--- What the task asks ---
Return every line of the data exactly as it appears.

--- Data provided ---
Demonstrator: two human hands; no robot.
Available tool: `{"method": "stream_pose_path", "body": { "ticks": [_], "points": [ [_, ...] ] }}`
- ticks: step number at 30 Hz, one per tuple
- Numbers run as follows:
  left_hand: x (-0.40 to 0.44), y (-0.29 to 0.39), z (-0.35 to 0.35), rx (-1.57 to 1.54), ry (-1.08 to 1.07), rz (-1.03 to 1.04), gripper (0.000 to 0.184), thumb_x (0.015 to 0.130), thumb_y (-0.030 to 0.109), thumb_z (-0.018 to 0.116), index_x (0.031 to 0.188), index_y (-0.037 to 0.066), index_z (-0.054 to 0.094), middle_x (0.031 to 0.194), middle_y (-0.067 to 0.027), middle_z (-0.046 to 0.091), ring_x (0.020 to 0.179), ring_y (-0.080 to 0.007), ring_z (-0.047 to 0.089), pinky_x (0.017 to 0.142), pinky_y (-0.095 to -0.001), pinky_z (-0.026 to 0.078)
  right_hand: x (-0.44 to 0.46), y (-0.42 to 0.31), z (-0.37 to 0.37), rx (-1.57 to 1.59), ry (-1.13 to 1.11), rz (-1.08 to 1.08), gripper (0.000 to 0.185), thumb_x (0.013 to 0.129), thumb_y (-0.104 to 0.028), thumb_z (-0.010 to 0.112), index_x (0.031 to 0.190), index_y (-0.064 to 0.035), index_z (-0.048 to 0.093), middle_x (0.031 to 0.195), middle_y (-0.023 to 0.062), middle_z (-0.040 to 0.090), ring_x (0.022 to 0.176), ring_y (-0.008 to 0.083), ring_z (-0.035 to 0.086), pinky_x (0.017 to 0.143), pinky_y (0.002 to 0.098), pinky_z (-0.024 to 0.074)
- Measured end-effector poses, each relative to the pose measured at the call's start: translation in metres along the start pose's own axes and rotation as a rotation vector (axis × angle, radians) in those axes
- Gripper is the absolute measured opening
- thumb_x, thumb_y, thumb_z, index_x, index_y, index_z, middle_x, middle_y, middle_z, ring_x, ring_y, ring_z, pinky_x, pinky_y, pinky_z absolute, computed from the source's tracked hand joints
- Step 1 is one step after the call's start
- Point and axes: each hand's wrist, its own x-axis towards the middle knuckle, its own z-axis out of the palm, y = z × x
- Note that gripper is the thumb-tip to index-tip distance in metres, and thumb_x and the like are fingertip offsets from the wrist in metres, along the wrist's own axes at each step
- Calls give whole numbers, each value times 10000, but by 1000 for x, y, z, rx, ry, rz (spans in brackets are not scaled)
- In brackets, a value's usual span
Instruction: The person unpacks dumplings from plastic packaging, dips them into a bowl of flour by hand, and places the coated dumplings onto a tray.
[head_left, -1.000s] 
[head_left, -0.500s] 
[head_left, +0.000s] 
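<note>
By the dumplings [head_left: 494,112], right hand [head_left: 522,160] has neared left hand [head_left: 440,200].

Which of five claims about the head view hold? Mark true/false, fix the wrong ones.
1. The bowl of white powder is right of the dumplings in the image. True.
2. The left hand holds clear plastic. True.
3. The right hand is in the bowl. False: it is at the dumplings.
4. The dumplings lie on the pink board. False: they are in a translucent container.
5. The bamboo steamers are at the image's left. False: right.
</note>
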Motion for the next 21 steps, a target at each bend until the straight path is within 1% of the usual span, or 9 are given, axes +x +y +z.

--- Answer to this exercise ---
Demonstrator: two human hands; no robot.
Available tool: `{"method": "stream_pose_path", "body": { "ticks": [_], "points": [ [_, ...] ] }}`
- ticks: step number at 30 Hz, one per tuple
- Numbers run as follows:
  left_hand: x (-0.40 to 0.44), y (-0.29 to 0.39), z (-0.35 to 0.35), rx (-1.57 to 1.54), ry (-1.08 to 1.07), rz (-1.03 to 1.04), gripper (0.000 to 0.184), thumb_x (0.015 to 0.130), thumb_y (-0.030 to 0.109), thumb_z (-0.018 to 0.116), index_x (0.031 to 0.188), index_y (-0.037 to 0.066), index_z (-0.054 to 0.094), middle_x (0.031 to 0.194), middle_y (-0.067 to 0.027), middle_z (-0.046 to 0.091), ring_x (0.020 to 0.179), ring_y (-0.080 to 0.007), ring_z (-0.047 to 0.089), pinky_x (0.017 to 0.142), pinky_y (-0.095 to -0.001), pinky_z (-0.026 to 0.078)
  right_hand: x (-0.44 to 0.46), y (-0.42 to 0.31), z (-0.37 to 0.37), rx (-1.57 to 1.59), ry (-1.13 to 1.11), rz (-1.08 to 1.08), gripper (0.000 to 0.185), thumb_x (0.013 to 0.129), thumb_y (-0.104 to 0.028), thumb_z (-0.010 to 0.112), index_x (0.031 to 0.190), index_y (-0.064 to 0.035), index_z (-0.048 to 0.093), middle_x (0.031 to 0.195), middle_y (-0.023 to 0.062), middle_z (-0.040 to 0.090), ring_x (0.022 to 0.176), ring_y (-0.008 to 0.083), ring_z (-0.035 to 0.086), pinky_x (0.017 to 0.143), pinky_y (0.002 to 0.098), pinky_z (-0.024 to 0.074)
- Measured end-effector poses, each relative to the pose measured at the call's start: translation in metres along the start pose's own axes and rotation as a rotation vector (axis × angle, radians) in those axes
- Gripper is the absolute measured opening
- thumb_x, thumb_y, thumb_z, index_x, index_y, index_z, middle_x, middle_y, middle_z, ring_x, ring_y, ring_z, pinky_x, pinky_y, pinky_z absolute, computed from the source's tracked hand joints
- Step 1 is one step after the call's start
- Point and axes: each hand's wrist, its own x-axis towards the middle knuckle, its own z-axis out of the palm, y = z × x
- Note that gripper is the thumb-tip to index-tip distance in metres, and thumb_x and the like are fingertip offsets from the wrist in metres, along the wrist's own axes at each step
- Calls give whole numbers, each value times 10000, but by 1000 for x, y, z, rx, ry, rz (spans in brackets are not scaled)
- In brackets, a value's usual span
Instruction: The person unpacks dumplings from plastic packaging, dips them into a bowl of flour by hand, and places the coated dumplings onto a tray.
[head_left, -1.000s] 
[head_left, -0.500s] 
[head_left, +0.000s] 
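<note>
By the dumplings [head_left: 494,112], right hand [head_left: 522,160] has neared left hand [head_left: 440,200].

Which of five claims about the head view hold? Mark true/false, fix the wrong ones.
1. The bowl of white powder is right of the dumplings in the image. True.
2. The left hand holds clear plastic. True.
3. The right hand is in the bowl. False: it is at the dumplings.
4. The dumplings lie on the pink board. False: they are in a translucent container.
5. The bamboo steamers are at the image's left. False: right.
</note>
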Motion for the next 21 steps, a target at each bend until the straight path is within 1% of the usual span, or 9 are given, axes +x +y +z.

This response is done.